An alternative to LFAs is rapid vertical flow assays (VFAs), which offer several advantages, including faster response (1–40 min), no timing requirement (signal maintained for hours after the completion of the assay), high multiplexing capacity (>1000), the absence of a false-negative-inducing hook effect, and high sample volume capacity (>500 µL) ^[7][16]. As a result, many next-generation POCT diagnostics are beginning to explore VFAs ^[43][44][17,18]. In recent decades, VFAs with porous membranes have been utilized for the multiplex detection of nucleic acids, proteins, antibodies, polysaccharides, and virus antigens with greatly increased multiplexing capacity in microarray format, as well as increased sensitivity with multi-stacked protein microarrays coupled with filtration. By combining gravity, external forces, and capillary forces, VFA is usually faster than LFA. Furthermore, due to the separation step between sample loading and reporter loading, VFAs avoid the hook effect, which favors the detection of highly concentrated analytes. Finally, VFAs feature high sample volume capacity, potentially increasing the limit of detection of analytes and allowing room for a higher dilution factor of clinical samples ^[7][16].

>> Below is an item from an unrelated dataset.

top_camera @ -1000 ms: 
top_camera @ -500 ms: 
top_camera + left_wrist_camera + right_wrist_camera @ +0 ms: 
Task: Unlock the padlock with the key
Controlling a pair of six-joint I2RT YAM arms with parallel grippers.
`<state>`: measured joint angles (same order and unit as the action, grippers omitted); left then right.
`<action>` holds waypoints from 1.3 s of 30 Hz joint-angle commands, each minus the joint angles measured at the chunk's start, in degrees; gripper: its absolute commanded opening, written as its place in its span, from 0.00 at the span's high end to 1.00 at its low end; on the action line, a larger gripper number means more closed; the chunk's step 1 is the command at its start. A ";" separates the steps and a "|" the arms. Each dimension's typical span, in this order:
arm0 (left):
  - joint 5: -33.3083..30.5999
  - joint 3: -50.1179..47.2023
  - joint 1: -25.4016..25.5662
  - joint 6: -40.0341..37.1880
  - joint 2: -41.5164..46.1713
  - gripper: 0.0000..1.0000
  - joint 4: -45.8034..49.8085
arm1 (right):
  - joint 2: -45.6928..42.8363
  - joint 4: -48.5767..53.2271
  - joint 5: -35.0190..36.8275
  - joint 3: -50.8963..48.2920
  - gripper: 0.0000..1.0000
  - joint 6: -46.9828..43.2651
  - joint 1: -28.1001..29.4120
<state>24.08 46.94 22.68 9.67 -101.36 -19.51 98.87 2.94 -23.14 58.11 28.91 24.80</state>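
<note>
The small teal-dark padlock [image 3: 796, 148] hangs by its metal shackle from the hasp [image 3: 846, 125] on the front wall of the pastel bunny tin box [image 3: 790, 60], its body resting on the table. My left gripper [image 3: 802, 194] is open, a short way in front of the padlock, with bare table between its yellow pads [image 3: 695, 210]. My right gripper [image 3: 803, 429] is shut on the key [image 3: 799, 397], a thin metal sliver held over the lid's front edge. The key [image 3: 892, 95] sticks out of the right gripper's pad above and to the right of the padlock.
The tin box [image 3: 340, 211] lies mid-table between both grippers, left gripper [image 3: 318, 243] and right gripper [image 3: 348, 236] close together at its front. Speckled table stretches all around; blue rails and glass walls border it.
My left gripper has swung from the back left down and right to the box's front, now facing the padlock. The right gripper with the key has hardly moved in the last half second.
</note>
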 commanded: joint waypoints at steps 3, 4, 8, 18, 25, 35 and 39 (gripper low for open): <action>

2. VFAs in POCT Diagnostics

Vertical flow assays (VFAs) operate mainly through gravity, where the sample flow is vertical or perpendicular to the paper, and partially through external force and capillary action ^[7][16]. On the other hand, lateral flow assays (LFAs) consist of a sample flow parallel to the paper’s surface, permitting wicking only by capillary action ^[2][6][2,6]. This has limited the sensitivity and multiplexing capability of LFAs since the uniform flow rate of LFAs requires pore sizes of several micrometers (5 µm to 15 µm), and rapid response requires a limited length (5 cm to 20 cm) of the membrane ^[1][2][6][1,2,6]. However, LFAs and VFAs share similar fundamental principles, as they both work by immobilizing a capture substrate onto a reagent pad and applying a sample (in the presence or absence of the target analytes) ^[7][16]. First, a typical VFA membrane (NCM) is cut and separated into two zones: the control zone “C” as a fail-safe and the test zone “T” as a signal indicator. Then, the NCM is assembled on top of multiple stacked absorption pads and immobilized with a capture antibody. Next, the NCM is prewetted and loaded with the sample. After absorption, reporters such as gold nanoparticles (GNPs) are added to the NCM, along with several washes. In VFAs, the interactions between the specific antigen, capture antibody, and GNPs result in an immediate and permanent colored dot that can be detected by naked eye or with a smartphone reader. The main biomarkers currently detected in VFA applications are antibodies, protein antigens, and nucleic acids.